**WORK TO BE COMPLETED:** No picture belongs in the copy. Repeat each line below exactly.

**DATA EXTRACT:**
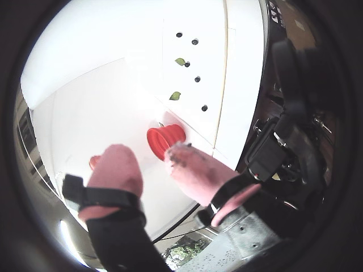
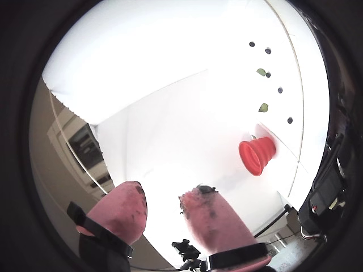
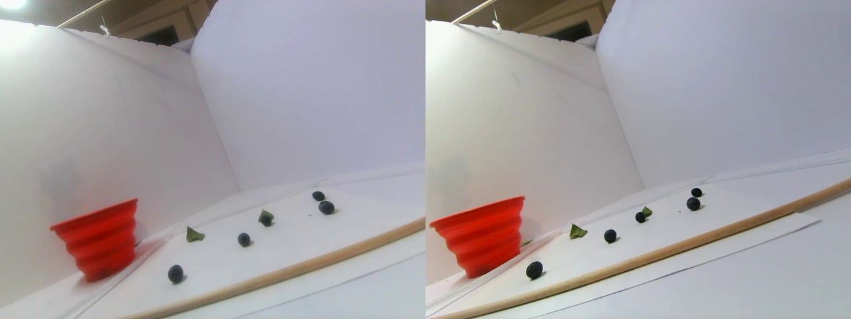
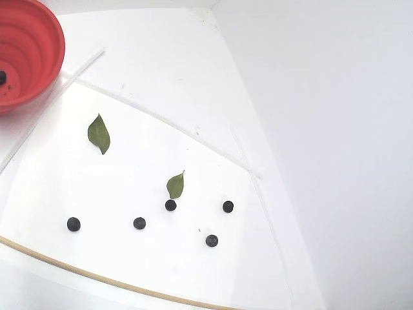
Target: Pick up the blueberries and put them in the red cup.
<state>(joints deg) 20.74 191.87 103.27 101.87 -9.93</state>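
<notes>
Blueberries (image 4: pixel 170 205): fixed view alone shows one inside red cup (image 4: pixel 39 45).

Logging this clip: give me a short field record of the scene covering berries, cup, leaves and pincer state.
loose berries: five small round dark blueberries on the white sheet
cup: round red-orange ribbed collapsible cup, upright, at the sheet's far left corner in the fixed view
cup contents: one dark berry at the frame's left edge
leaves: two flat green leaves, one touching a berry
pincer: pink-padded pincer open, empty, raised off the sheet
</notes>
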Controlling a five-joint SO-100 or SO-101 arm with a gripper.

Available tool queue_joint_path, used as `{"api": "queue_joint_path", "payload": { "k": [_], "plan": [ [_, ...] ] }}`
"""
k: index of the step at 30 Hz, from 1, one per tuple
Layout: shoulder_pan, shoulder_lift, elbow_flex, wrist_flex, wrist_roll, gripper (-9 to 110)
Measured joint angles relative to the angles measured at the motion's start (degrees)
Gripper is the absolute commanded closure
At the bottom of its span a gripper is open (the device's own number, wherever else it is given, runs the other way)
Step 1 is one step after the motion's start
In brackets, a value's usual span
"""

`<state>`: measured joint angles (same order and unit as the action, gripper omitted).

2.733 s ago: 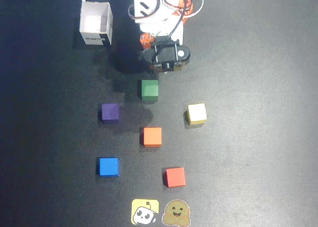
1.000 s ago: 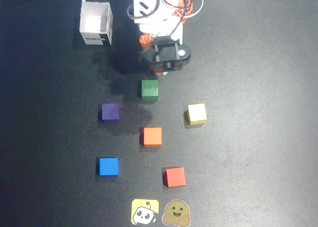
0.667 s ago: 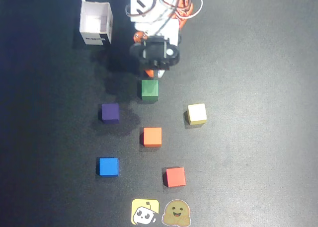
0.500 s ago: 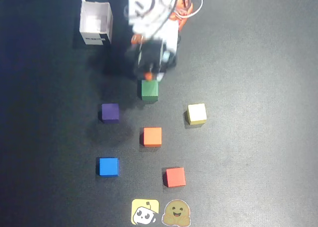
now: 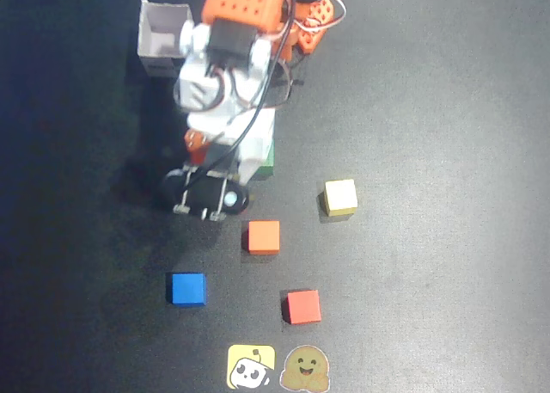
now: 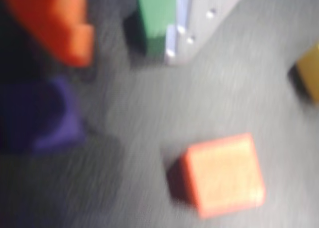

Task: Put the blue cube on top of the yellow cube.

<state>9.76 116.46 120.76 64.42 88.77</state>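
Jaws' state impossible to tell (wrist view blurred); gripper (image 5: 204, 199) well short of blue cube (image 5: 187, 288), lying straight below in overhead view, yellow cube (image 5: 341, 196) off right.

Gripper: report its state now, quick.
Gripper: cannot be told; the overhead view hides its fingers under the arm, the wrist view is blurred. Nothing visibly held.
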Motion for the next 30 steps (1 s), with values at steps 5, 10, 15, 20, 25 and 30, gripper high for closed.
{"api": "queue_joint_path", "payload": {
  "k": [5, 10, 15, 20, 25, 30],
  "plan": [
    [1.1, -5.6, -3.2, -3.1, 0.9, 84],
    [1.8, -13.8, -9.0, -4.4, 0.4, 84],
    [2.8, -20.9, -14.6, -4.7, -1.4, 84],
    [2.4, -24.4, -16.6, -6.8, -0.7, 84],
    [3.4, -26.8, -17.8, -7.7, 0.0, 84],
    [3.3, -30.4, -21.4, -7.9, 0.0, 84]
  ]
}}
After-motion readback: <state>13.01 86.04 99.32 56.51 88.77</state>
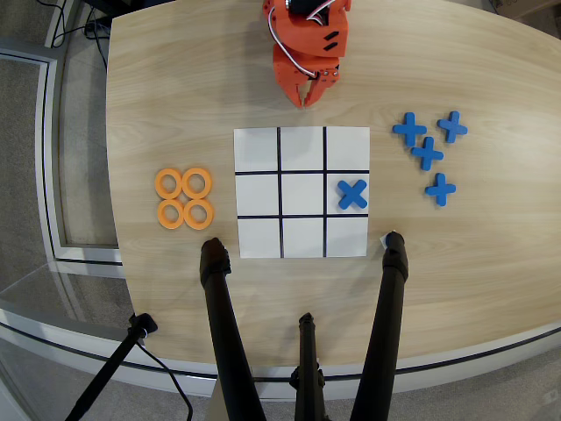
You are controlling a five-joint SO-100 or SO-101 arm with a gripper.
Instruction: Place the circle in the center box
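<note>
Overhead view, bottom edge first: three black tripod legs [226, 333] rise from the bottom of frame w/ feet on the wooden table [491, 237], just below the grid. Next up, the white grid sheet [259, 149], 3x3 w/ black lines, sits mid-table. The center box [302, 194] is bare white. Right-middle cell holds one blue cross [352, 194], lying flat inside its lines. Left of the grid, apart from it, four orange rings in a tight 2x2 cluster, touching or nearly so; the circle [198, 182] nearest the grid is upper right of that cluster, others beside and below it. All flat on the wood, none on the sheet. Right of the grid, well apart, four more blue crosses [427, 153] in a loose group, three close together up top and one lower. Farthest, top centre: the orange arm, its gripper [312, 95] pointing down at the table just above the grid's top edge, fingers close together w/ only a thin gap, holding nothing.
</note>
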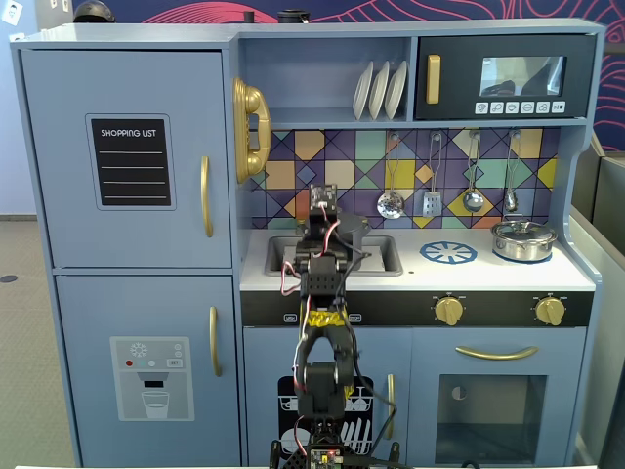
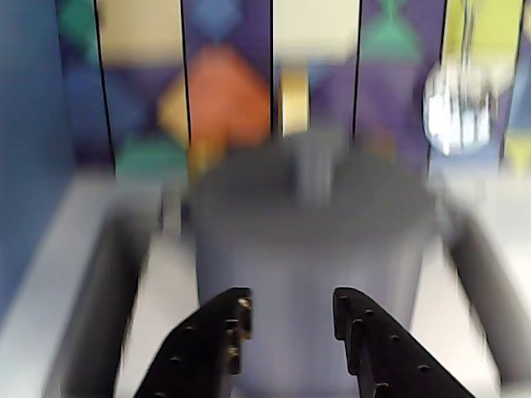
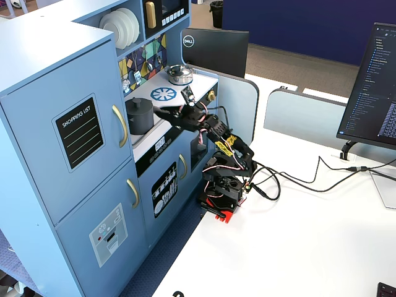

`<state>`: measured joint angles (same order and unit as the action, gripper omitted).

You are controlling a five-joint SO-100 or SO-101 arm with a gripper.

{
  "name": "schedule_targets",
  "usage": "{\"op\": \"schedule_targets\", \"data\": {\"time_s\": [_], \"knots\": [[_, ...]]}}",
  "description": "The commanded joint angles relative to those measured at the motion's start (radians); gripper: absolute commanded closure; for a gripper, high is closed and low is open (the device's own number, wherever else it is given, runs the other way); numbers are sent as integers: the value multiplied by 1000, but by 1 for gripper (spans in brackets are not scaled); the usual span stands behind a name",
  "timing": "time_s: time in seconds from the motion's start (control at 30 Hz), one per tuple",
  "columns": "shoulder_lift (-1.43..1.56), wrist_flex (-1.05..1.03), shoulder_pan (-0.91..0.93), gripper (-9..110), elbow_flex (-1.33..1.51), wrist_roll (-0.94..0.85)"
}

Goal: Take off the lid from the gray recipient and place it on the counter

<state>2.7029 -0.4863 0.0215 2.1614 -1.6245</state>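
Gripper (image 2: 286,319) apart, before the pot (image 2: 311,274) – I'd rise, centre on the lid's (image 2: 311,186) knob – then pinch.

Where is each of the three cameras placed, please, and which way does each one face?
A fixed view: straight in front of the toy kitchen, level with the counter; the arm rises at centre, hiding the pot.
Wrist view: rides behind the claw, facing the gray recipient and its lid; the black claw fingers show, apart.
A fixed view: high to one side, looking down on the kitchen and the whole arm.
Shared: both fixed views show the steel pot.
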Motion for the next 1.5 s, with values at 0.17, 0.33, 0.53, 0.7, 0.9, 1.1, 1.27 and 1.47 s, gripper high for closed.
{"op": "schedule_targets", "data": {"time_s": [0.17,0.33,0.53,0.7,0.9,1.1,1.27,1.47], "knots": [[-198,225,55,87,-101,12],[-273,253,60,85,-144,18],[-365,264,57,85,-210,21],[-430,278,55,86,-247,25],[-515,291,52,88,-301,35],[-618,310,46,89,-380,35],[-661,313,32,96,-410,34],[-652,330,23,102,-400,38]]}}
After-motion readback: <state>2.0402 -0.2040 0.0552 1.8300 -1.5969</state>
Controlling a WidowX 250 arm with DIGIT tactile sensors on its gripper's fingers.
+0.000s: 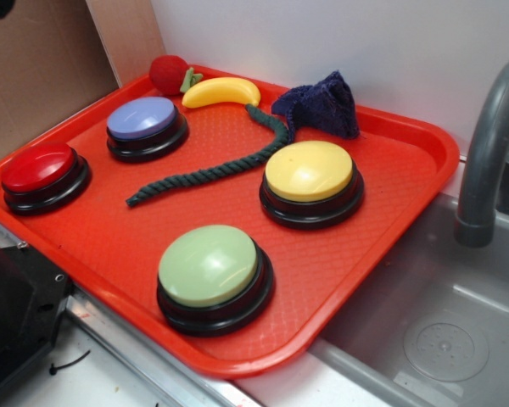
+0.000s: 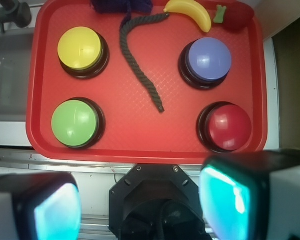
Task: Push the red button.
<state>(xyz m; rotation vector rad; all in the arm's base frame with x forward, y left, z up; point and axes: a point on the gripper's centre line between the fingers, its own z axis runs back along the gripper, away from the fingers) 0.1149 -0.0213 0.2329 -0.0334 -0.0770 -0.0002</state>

**RESPONSE:**
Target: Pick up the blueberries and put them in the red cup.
<state>(joints deg) 20.74 191.87 103.27 101.87 -9.93</state>
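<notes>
Blueberries (image 4: pixel 170 205): fixed view alone shows one inside red cup (image 4: pixel 39 45).

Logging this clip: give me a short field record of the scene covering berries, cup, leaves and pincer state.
loose berries: five small round dark blueberries on the white sheet
cup: round red-orange ribbed collapsible cup, upright, at the sheet's far left corner in the fixed view
cup contents: one dark berry at the frame's left edge
leaves: two flat green leaves, one touching a berry
pincer: pink-padded pincer open, empty, raised off the sheet
</notes>
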Controlling a five-joint SO-100 or SO-101 arm with a gripper.

Available tool queue_joint_path, used as `{"api": "queue_joint_path", "payload": { "k": [_], "plan": [ [_, ...] ] }}`
"""
k: index of the step at 30 Hz, from 1, one per tuple
Layout: shoulder_pan, shoulder_lift, elbow_flex, wrist_flex, wrist_roll, gripper (-9 to 110)
Measured joint angles relative to the angles measured at the motion's start (degrees)
Gripper is the absolute commanded closure
At the bottom of its span a gripper is open (the device's own number, wherever else it is given, runs the other way)
Step 1 is one step after the motion's start
In brackets, a value's usual span
"""

`<state>`: measured joint angles (same order and unit as the action, gripper omitted).

2.733 s ago: 
1.000 s ago: 
0.667 s ago: 
0.500 s ago: 
now: 
now: 

Task: Put the blue cube on top of the yellow cube.

<state>9.76 116.46 120.76 64.42 88.77</state>
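Jaws' state impossible to tell (wrist view blurred); gripper (image 5: 204, 199) well short of blue cube (image 5: 187, 288), lying straight below in overhead view, yellow cube (image 5: 341, 196) off right.

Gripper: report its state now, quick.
Gripper: cannot be told; the overhead view hides its fingers under the arm, the wrist view is blurred. Nothing visibly held.
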Motion for the next 30 steps (1 s), with values at steps 5, 10, 15, 20, 25 and 30, gripper high for closed.
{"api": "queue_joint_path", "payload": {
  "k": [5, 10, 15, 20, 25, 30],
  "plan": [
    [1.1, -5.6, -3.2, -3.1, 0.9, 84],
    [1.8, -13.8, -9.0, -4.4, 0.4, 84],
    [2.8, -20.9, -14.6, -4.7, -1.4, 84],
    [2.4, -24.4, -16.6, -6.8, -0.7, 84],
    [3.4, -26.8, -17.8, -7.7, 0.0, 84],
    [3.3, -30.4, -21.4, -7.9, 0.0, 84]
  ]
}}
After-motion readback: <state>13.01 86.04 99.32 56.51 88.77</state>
You are controlling a five-joint SO-100 or SO-101 arm with a gripper.
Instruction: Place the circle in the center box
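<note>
Overhead view, bottom edge first: three black tripod legs [226, 333] rise from the bottom of frame w/ feet on the wooden table [491, 237], just below the grid. Next up, the white grid sheet [259, 149], 3x3 w/ black lines, sits mid-table. The center box [302, 194] is bare white. Right-middle cell holds one blue cross [352, 194], lying flat inside its lines. Left of the grid, apart from it, four orange rings in a tight 2x2 cluster, touching or nearly so; the circle [198, 182] nearest the grid is upper right of that cluster, others beside and below it. All flat on the wood, none on the sheet. Right of the grid, well apart, four more blue crosses [427, 153] in a loose group, three close together up top and one lower. Farthest, top centre: the orange arm, its gripper [312, 95] pointing down at the table just above the grid's top edge, fingers close together w/ only a thin gap, holding nothing.
</note>
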
`<state>`: measured joint angles (same order and unit as the action, gripper omitted).

You are controlling a five-joint SO-100 or SO-101 arm with a gripper.

{
  "name": "schedule_targets",
  "usage": "{\"op\": \"schedule_targets\", \"data\": {\"time_s\": [_], \"knots\": [[_, ...]]}}",
  "description": "The commanded joint angles relative to those measured at the motion's start (radians); gripper: absolute commanded closure; for a gripper, high is closed and low is open (the device's own number, wherever else it is given, runs the other way); numbers are sent as integers: the value multiplied by 1000, but by 1 for gripper (spans in brackets are not scaled); the usual span stands behind a name",
  "timing": "time_s: time in seconds from the motion's start (control at 30 Hz), one per tuple",
  "columns": "shoulder_lift (-1.43..1.56), wrist_flex (-1.05..1.03), shoulder_pan (-0.91..0.93), gripper (-9..110), elbow_flex (-1.33..1.51), wrist_roll (-0.94..0.85)"
}

Goal: Take off the lid from the gray recipient and place it on the counter

<state>2.7029 -0.4863 0.0215 2.1614 -1.6245</state>
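Gripper (image 2: 286,319) apart, before the pot (image 2: 311,274) – I'd rise, centre on the lid's (image 2: 311,186) knob – then pinch.

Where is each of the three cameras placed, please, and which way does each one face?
A fixed view: straight in front of the toy kitchen, level with the counter; the arm rises at centre, hiding the pot.
Wrist view: rides behind the claw, facing the gray recipient and its lid; the black claw fingers show, apart.
A fixed view: high to one side, looking down on the kitchen and the whole arm.
Shared: both fixed views show the steel pot.
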Motion for the next 1.5 s, with values at 0.17, 0.33, 0.53, 0.7, 0.9, 1.1, 1.27 and 1.47 s, gripper high for closed.
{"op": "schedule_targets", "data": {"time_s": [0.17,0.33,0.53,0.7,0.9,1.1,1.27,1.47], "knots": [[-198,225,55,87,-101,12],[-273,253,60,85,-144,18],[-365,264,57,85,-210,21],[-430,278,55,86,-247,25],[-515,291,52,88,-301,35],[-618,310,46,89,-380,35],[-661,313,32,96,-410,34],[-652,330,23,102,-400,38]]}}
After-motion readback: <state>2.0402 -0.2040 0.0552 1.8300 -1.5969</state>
Controlling a WidowX 250 arm with DIGIT tactile sensors on its gripper's fingers.
+0.000s: 
+0.000s: 
Task: Push the red button.
<state>(xyz m; rotation vector rad; all in the arm's base frame with x forward, y left, z up; point and axes: a point on the gripper's centre line between the fingers, its own z axis runs back along the gripper, away from the fingers) 0.1149 -0.0213 0.2329 -0.0334 -0.0770 -0.0002</state>

The answer given is complete.